Among the entries below, copy only the span from the line containing "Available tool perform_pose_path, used" through the line containing "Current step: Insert". Do so exactly, and skip the pictures.
Data to examine: Begin
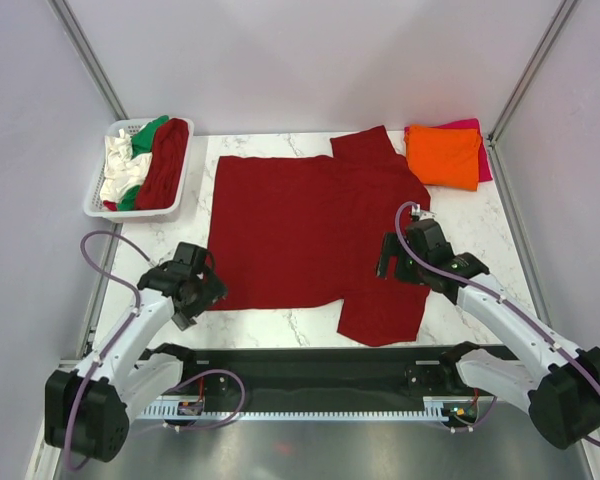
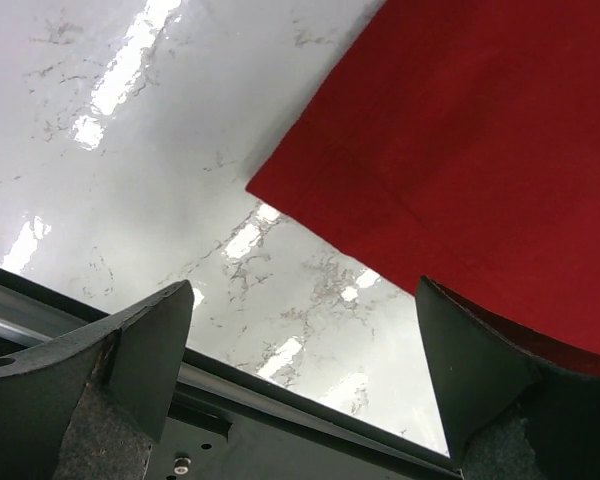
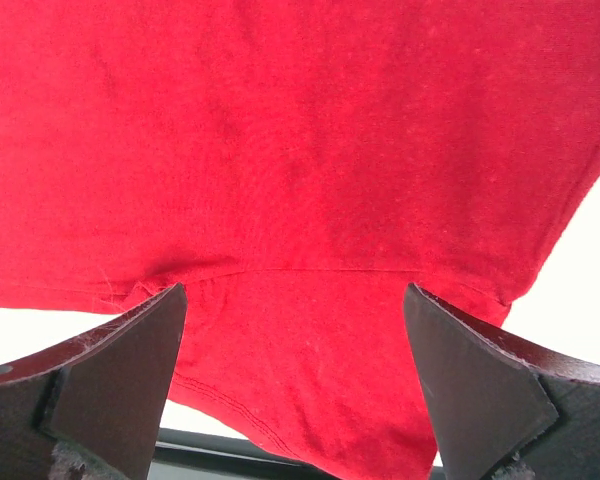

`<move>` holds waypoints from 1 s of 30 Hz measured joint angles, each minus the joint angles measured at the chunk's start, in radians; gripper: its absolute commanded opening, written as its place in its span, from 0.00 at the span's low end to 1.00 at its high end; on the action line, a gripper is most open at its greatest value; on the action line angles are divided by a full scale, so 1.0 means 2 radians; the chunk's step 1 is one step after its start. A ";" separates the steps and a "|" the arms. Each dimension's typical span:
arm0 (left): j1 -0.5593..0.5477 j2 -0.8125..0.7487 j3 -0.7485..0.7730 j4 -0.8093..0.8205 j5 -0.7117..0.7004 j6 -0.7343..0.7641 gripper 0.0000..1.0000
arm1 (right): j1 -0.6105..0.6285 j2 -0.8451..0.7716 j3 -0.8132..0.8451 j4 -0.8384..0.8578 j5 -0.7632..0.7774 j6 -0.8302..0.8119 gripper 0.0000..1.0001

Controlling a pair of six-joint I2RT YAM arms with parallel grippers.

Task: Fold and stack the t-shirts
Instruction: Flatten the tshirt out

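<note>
A dark red t-shirt (image 1: 300, 225) lies spread flat on the marble table (image 1: 480, 240), its sleeves at the right. My left gripper (image 1: 202, 285) is open and empty above the shirt's near left hem corner (image 2: 280, 190). My right gripper (image 1: 392, 262) is open and empty above the near sleeve (image 3: 310, 360), where it joins the body. A folded orange t-shirt (image 1: 443, 155) lies on a magenta-pink one (image 1: 483, 150) at the far right corner. In the basket lie a second dark red t-shirt (image 1: 165, 160), a white one (image 1: 117, 165) and a green one (image 1: 147, 130).
The white lattice basket (image 1: 92, 208) stands at the far left of the table. A black rail (image 1: 310, 365) runs along the table's near edge, also visible in the left wrist view (image 2: 280, 410). Grey walls enclose the table on three sides.
</note>
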 measured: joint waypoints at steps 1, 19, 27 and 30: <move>0.003 0.008 0.000 0.000 -0.001 0.000 1.00 | 0.000 0.004 0.000 0.003 -0.002 0.000 0.98; 0.028 0.056 -0.024 0.167 -0.026 0.015 0.66 | 0.000 -0.019 -0.028 0.024 -0.027 -0.004 0.98; 0.030 0.033 -0.024 0.257 -0.049 0.020 0.69 | 0.000 -0.013 -0.029 0.033 -0.036 -0.004 0.98; 0.030 0.045 -0.024 0.261 -0.049 0.020 0.69 | 0.000 -0.012 -0.029 0.033 -0.037 -0.004 0.98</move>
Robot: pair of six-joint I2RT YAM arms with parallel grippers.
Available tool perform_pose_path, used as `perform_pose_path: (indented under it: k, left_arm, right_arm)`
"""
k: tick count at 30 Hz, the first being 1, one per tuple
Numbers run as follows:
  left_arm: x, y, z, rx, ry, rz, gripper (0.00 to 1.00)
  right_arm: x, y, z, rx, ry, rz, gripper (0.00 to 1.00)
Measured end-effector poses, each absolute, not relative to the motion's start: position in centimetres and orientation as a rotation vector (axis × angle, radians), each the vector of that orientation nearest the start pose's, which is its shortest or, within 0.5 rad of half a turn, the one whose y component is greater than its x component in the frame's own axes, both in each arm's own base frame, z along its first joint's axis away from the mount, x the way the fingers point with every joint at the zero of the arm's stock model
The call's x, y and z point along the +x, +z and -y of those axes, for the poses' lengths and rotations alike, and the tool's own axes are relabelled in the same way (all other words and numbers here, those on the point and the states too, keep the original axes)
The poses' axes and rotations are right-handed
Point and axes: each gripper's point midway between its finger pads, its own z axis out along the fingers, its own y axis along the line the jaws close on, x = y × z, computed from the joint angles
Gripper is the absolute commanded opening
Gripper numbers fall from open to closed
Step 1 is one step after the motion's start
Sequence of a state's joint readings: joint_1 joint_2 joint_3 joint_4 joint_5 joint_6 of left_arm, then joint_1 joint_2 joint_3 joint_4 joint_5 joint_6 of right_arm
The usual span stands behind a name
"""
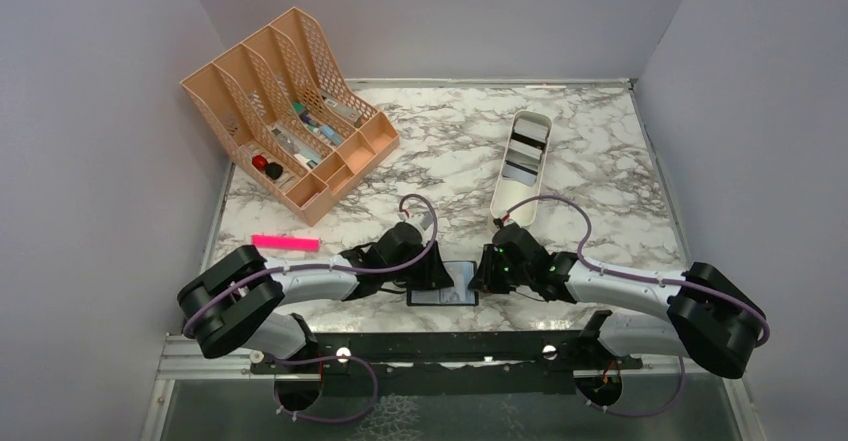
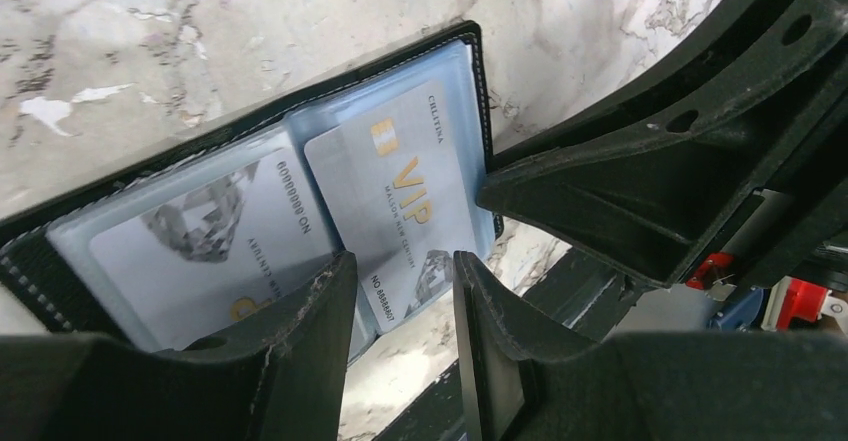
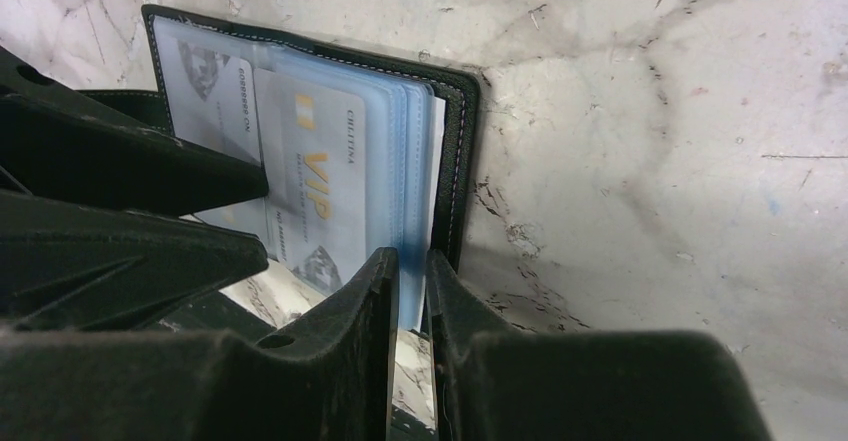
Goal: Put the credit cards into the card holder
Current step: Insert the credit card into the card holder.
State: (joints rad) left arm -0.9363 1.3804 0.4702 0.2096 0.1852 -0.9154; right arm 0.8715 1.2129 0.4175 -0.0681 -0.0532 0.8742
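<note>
Top external view: on the marble tabletop (image 1: 600,161) the black card holder (image 1: 443,296) lies open at the near edge. Right claw (image 3: 412,261) is narrow, pinching its clear sleeves (image 3: 415,161). Left claw (image 2: 405,271) stands part-open astride the sleeved VIP credit card (image 2: 400,191).

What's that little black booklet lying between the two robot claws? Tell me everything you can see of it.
It is a card holder, lying open on the marble table near the arms. It has a black leather-look cover with pale stitching and clear plastic sleeves inside. One sleeve shows a silver VIP card, its neighbour a grey card. The right gripper seems to pinch the sleeves' near edge; the left gripper straddles that edge, jaws apart.
</note>
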Motion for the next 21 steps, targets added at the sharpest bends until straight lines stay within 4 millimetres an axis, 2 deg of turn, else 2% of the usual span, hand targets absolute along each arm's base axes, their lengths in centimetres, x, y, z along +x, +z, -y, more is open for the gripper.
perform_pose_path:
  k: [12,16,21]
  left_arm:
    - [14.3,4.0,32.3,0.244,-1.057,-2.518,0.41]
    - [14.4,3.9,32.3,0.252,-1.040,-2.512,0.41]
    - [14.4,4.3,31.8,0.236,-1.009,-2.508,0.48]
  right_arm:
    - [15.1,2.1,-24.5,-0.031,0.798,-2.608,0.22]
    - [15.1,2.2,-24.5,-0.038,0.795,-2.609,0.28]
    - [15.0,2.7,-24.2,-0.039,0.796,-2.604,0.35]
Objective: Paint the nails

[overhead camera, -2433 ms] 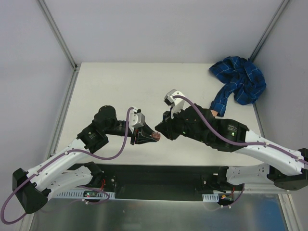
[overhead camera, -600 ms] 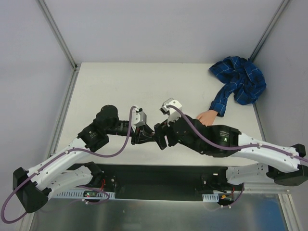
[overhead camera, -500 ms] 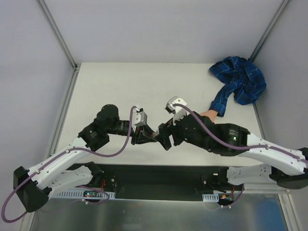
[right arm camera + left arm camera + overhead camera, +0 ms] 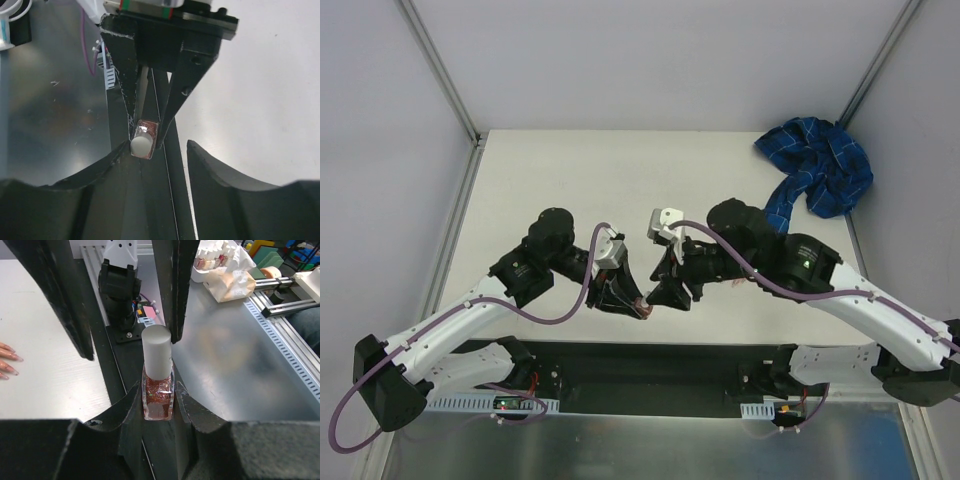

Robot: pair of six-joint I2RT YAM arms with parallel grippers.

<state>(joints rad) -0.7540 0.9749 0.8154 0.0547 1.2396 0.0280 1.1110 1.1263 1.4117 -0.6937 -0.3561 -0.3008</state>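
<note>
The left fingers (image 4: 633, 299) are clenched on a small glitter-polish bottle (image 4: 157, 396), which is held upright with its white cap (image 4: 156, 351) on. The right fingers (image 4: 659, 294) are released and spread either side of the cap, one finger just beside it. The nails (image 4: 16, 358) lie on the bench (image 4: 55, 375), well apart from both sets of fingers.

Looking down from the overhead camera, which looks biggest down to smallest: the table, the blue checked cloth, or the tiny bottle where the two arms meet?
1. The table, by far the largest.
2. The blue checked cloth, bunched in its far right corner.
3. The tiny bottle, only a pinkish speck, partly hidden.
</note>
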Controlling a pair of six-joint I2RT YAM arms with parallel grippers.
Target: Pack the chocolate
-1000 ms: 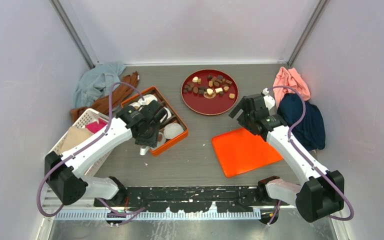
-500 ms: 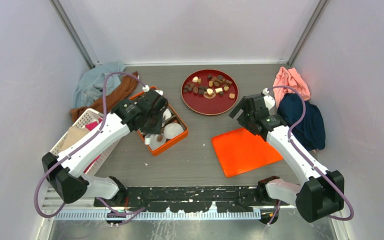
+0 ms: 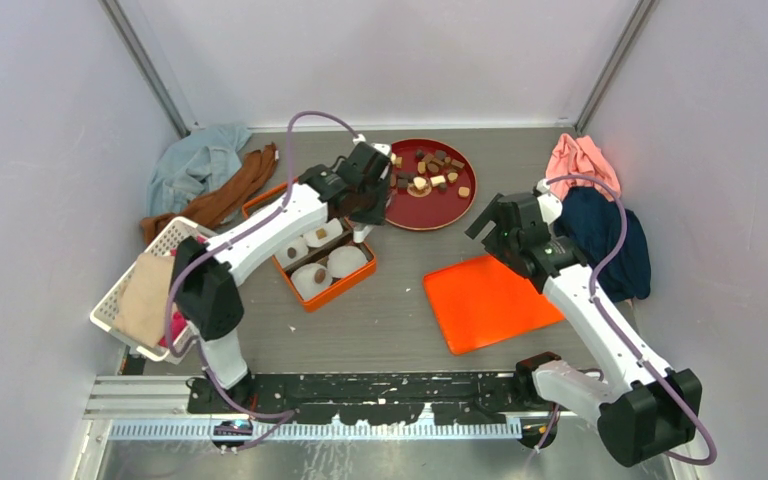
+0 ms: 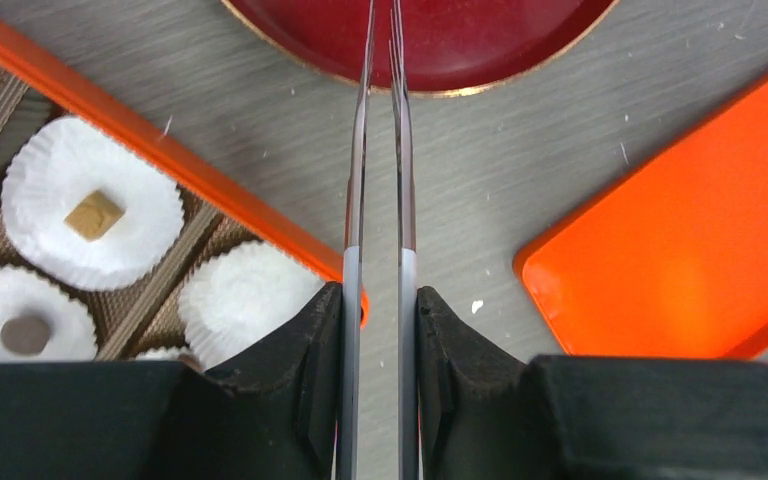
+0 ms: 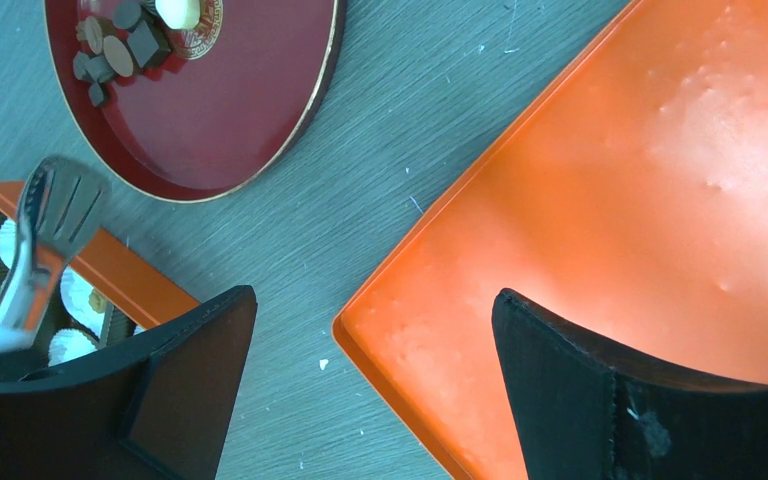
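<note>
- a round red plate (image 3: pixel 402 214) sits at the rear middle of the table (image 3: pixel 395 305). the chocolate (image 3: pixel 423 172), a loose scatter of dark, light brown and cream pieces, lies on its far half.
- an orange box (image 3: pixel 351 282) stands left of the plate, lined with white paper cups (image 4: pixel 243 299). 2 cups hold 1 piece each: a light brown square (image 4: pixel 93 215) and a dark round one (image 4: pixel 26 334). the left arm hides the box's rear part from above.
- a flat orange lid (image 3: pixel 488 302) lies on the table, well apart to the right.
- the left gripper (image 4: pixel 378 312) is clamped on metal tweezers (image 4: pixel 352 282). the blades stand narrow, almost together, and we see nothing between them.
- in the left wrist view the tweezer tips line up with the plate's bare near rim. the chocolate scatter lies further back on the plate, and the 2 packed pieces lie left of the gripper.
- the right gripper (image 5: pixel 375 300) hangs with its jaws wide and nothing in them, over the lid's left edge and the bare table beside it.
- the box's wall runs just left of the tweezers, with bare table between box, plate and lid.
- a white basket (image 3: pixel 173 233) and cloths (image 3: pixel 203 172) crowd the left side.
</note>
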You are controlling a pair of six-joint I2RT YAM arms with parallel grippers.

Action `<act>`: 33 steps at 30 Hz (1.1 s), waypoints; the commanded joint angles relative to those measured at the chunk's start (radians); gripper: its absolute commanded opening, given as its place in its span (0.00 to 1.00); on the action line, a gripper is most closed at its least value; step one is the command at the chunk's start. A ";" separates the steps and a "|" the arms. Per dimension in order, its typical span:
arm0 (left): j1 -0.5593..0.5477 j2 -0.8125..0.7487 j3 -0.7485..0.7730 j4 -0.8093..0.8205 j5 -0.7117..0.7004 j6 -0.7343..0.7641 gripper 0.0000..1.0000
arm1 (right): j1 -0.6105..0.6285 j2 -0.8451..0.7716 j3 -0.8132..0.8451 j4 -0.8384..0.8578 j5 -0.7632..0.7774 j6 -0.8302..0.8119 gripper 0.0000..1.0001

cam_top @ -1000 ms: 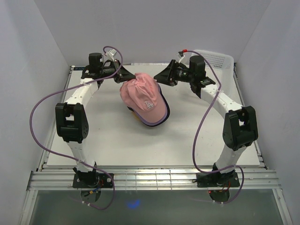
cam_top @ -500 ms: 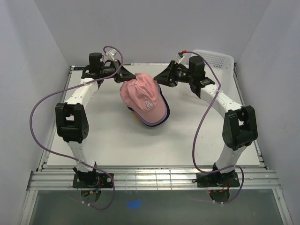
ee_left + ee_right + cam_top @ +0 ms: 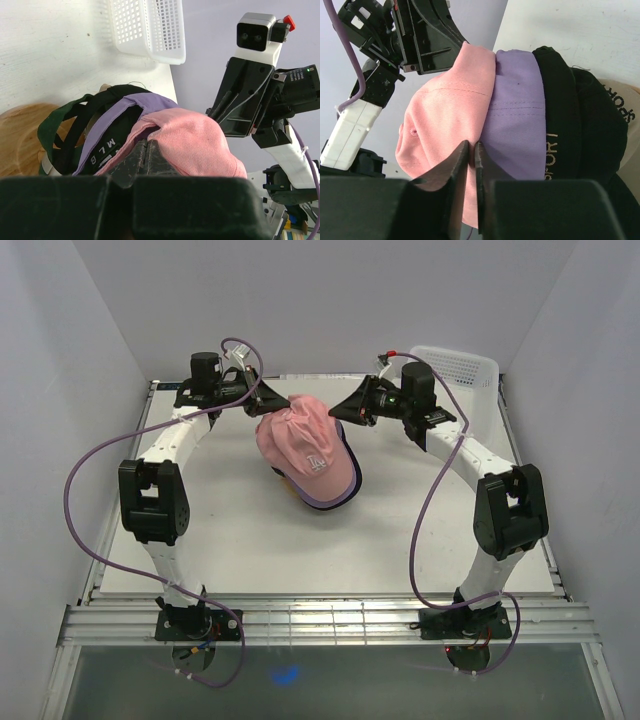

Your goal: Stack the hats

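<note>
Both arms reach to the far side, elbows out, wrists turned inward to face each other. Left gripper [image 3: 274, 404]: jaws pressed together, pinching cloth of the pink hat [image 3: 305, 445]. Right gripper [image 3: 339, 414]: jaws nearly together, nipping the same hat's edge.

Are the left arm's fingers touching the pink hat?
Touching. The left wrist view shows the left fingers pinched shut on a fold of the pink hat.

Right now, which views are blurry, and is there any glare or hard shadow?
Top external: sharp, evenly lit, no hard shadows around the pink hat. Left wrist: the left gripper body is a dark foreground blur, white basket brightly lit. Right wrist: right gripper soft, lavender hat stitching crisp.
</note>
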 commanded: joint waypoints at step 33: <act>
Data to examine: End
**Result for this task:**
Available tool perform_pose_path, used as `perform_pose_path: (indented under it: k, left_arm, right_arm)`
"""
k: tick count at 30 Hz, the first being 1, one per tuple
Numbers run as follows:
  left_arm: x, y, z, rx, ry, rz, gripper (0.00 to 1.00)
  right_arm: x, y, z, rx, ry, rz, gripper (0.00 to 1.00)
Measured end-effector poses, each absolute, not relative to the motion's start: position in centimetres and orientation as a rotation vector (axis × angle, radians), each the vector of that orientation nearest the start pose's, which is its shortest or, within 0.5 rad of half a turn, the one whose y component is greater than its x component in the frame's own axes, both in each arm's own base frame, z along its first joint's axis away from the mount, x the way the fingers point with every joint at the zero of the arm's stock model
The call's x, y and z point along the +x, +z and -y of those axes, for the poses' lengths and rotations alike, and the tool's own axes are relabelled in the same way (all other words and numbers here, those on the point and the states too, keep the original axes)
The poses' axes and rotations are right-handed
Point and axes: each gripper's point midway between its finger pads, its own z axis out along the fingers, its own y axis along the line the jaws close on, x = y × z, computed from the joint angles
Gripper is the absolute commanded opening
Gripper numbers fall from open to closed
Step 1 is one step after the motion's start
Sequence of a state's joint readings: joint_1 joint_2 joint_3 joint_4 joint_5 joint_6 of left_arm, then joint_1 joint_2 joint_3 joint_4 joint_5 joint_6 of right_arm
The usual span stands behind a name
"""
Goal: Put the credit cards into the card holder
Current step: Insert the credit card into the card holder.

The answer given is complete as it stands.